#### [DIRECTIONS]
Search the entries below. Return every line that has "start" in it.

(Stored data)
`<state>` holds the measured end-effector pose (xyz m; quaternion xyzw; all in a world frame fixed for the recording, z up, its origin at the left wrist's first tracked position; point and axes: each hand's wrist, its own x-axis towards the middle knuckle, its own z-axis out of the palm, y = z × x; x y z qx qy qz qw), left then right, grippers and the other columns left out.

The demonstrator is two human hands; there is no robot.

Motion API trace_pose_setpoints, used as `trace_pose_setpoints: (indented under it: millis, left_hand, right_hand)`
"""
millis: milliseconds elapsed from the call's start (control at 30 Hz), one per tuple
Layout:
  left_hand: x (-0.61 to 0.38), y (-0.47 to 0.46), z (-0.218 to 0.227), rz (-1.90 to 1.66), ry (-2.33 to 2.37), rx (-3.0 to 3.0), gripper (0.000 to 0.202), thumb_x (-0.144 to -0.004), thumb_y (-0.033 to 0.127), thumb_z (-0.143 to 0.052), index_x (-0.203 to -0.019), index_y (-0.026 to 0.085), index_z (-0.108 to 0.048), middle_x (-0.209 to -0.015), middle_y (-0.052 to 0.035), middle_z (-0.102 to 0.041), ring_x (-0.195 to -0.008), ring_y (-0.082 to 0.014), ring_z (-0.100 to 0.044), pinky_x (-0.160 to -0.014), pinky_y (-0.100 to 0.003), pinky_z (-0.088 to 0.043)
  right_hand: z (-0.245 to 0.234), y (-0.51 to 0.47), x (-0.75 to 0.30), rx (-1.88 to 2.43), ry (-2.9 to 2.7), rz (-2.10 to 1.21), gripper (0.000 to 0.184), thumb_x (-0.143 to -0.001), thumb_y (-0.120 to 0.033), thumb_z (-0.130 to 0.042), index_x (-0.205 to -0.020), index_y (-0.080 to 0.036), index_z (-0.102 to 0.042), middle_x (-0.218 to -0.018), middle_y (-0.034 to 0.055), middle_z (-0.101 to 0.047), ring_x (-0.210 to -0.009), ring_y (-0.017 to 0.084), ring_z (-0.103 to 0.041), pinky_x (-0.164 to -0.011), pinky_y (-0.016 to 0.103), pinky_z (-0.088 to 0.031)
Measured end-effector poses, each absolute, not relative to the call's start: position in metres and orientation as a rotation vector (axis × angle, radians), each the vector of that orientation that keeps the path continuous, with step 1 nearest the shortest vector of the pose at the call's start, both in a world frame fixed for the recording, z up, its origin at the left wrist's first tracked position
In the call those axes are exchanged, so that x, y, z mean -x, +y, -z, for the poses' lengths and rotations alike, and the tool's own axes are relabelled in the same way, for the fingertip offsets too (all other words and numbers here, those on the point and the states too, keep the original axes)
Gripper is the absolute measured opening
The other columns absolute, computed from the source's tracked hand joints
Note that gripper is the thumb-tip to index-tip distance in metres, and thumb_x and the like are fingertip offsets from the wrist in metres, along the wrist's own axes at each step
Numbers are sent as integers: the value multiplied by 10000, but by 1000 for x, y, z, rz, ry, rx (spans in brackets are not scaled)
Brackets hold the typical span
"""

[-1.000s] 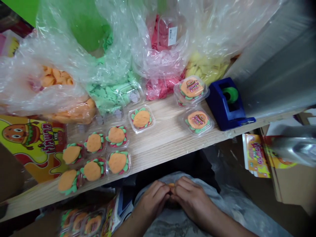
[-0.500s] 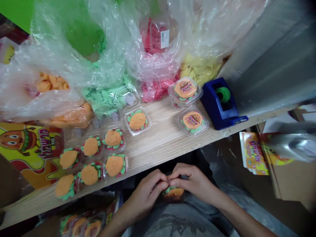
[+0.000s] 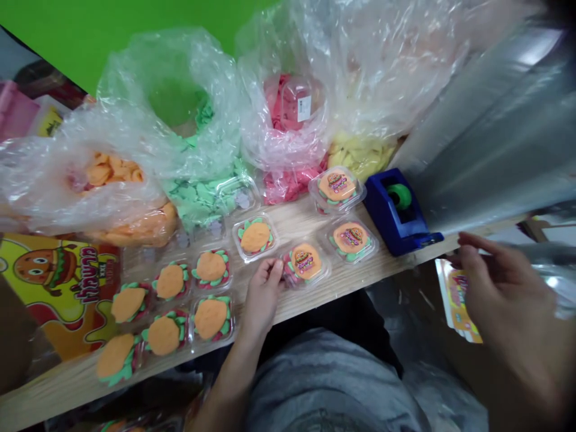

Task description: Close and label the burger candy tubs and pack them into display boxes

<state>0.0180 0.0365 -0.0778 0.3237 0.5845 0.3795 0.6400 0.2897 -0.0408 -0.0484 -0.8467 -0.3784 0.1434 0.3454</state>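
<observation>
My left hand point(image 3: 265, 291) pinches the left edge of a clear plastic box point(image 3: 305, 265) near the table's front edge. Inside it is a burger-shaped sweet with an orange top, and a printed burger label shows on the lid. My right hand point(image 3: 508, 294), somewhat blurred, is off to the right over the front of the printed cards point(image 3: 454, 300); its fingers are loosely bent and I see nothing in them. Two more labelled boxes, one in front point(image 3: 352, 240) and one behind point(image 3: 336, 187), lie just beyond the held box.
Several unlidded burger boxes point(image 3: 211, 318) stand in rows at the left. Behind are plastic bags of orange point(image 3: 112, 171), green point(image 3: 198, 201), pink point(image 3: 292, 183) and yellow point(image 3: 360, 153) pieces. A blue tape dispenser point(image 3: 396, 213) stands at the right, beside a large plastic-wrapped roll point(image 3: 495, 132).
The box has gone from my lap up to the table, held by my left hand alone. My right hand has let go of it and swung far right. The view has shifted slightly.
</observation>
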Motion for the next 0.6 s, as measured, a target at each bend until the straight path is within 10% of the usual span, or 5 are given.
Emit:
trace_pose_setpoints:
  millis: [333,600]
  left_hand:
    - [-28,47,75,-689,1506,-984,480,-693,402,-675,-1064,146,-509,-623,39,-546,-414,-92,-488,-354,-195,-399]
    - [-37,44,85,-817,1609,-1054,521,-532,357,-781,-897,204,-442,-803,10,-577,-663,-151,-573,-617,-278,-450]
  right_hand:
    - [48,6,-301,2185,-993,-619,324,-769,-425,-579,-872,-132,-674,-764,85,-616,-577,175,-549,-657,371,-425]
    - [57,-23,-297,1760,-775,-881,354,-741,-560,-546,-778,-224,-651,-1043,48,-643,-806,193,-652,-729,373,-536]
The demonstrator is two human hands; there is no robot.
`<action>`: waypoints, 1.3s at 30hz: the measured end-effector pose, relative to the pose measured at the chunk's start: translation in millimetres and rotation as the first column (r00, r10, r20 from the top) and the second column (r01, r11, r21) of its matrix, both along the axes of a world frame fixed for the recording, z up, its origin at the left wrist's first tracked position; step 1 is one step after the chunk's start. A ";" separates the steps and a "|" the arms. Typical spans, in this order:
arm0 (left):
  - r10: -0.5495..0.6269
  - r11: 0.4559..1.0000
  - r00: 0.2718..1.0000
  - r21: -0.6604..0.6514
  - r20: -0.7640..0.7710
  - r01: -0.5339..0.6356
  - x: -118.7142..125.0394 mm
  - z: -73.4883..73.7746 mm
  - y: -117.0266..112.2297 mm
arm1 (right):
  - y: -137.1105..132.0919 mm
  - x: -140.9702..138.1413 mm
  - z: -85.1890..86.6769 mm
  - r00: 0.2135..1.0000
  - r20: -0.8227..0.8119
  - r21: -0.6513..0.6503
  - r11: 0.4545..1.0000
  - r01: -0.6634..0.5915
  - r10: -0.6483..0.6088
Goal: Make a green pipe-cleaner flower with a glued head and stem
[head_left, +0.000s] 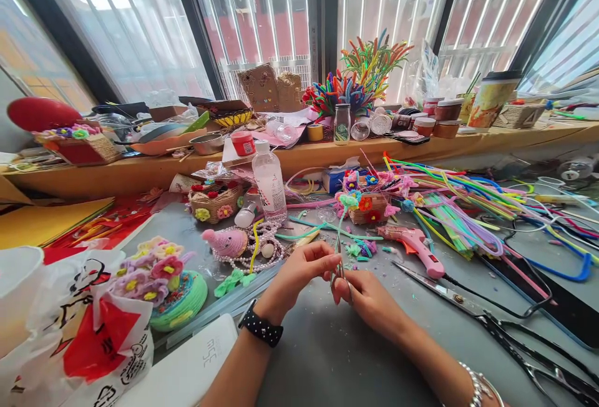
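Note:
My left hand (304, 273), with a black dotted watch strap at the wrist, is closed in a pinch in the middle of the view. Between its thumb and fingers is the thin stem of a green pipe-cleaner flower (349, 201), whose head stands upright above. My right hand (369, 298) is closed on a pair of small scissors (349, 291), thumb and fingers at the handle loops. The blades point up beside the stem, close to the left fingertips; whether they touch it I cannot tell. Green and purple fuzzy scraps (360, 249) lie just beyond.
A pink glue gun (421, 251) and large scissors (461, 299) lie at right, near many loose pipe cleaners (468, 207). Behind stand a clear bottle (270, 185) and a twine basket (215, 202). At left are a flower-covered cushion (182, 301), a plastic bag (107, 332) and a white box (201, 363).

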State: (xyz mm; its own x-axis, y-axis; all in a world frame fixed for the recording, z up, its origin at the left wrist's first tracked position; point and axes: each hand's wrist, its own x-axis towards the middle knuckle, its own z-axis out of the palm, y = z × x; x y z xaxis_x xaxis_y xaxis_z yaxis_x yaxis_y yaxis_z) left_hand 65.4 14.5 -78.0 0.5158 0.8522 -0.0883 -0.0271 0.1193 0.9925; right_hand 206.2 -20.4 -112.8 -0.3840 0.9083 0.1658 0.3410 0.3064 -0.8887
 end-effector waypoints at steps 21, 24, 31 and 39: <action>0.072 0.997 0.997 -0.022 0.003 -0.072 1.3 4.8 -1.6 | 0.0 1.1 2.4 0.993 0.019 0.037 0.992 0.117 -0.118; 0.042 0.999 0.999 0.006 -0.009 -0.042 1.0 5.1 -2.0 | -2.3 1.7 5.7 0.999 -0.021 0.019 0.999 0.032 -0.032; -0.060 0.997 0.998 0.040 -0.005 0.060 0.6 2.1 -2.5 | -2.3 4.9 7.4 0.997 -0.074 -0.018 1.000 -0.022 0.020; -0.084 0.996 0.996 0.033 -0.001 0.084 0.6 4.3 -4.0 | -0.8 6.2 7.3 0.996 -0.077 -0.005 0.999 0.043 -0.043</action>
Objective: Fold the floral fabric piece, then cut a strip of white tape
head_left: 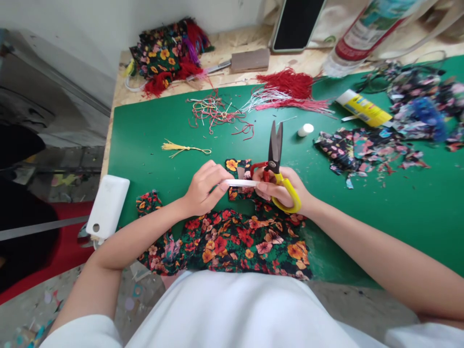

#### [EXPECTED ANSWER]
millis: milliseconds elapsed from the call's start (control at 30 Hz), one per tuple
Measured end-effector poses, each absolute, not relative to the call's start: position in metres and orientation as a rotation vector (axis × angle, radians), each the vector of that orientation that keeps the path continuous, with step 1 nearest the shortest vector of the pose at the call's start, both in a world frame fixed for the recording, z up, its origin at the left wrist's first tracked position
`<action>`: waypoints, 1.3s at 30hz: the measured end-effector pose, relative to the pose measured at the chunk's start: translation in millimetres and rotation as the first column (r00, r10, r20 from the top) and the second column (r01, r11, r21) of its matrix, both along the axes of a world frame fixed for the recording, z up, its origin at the left wrist's first tracked position; step 1 is one step after the chunk's start. A ";" separates the steps and a "|" the arms. Typical spans, in this order:

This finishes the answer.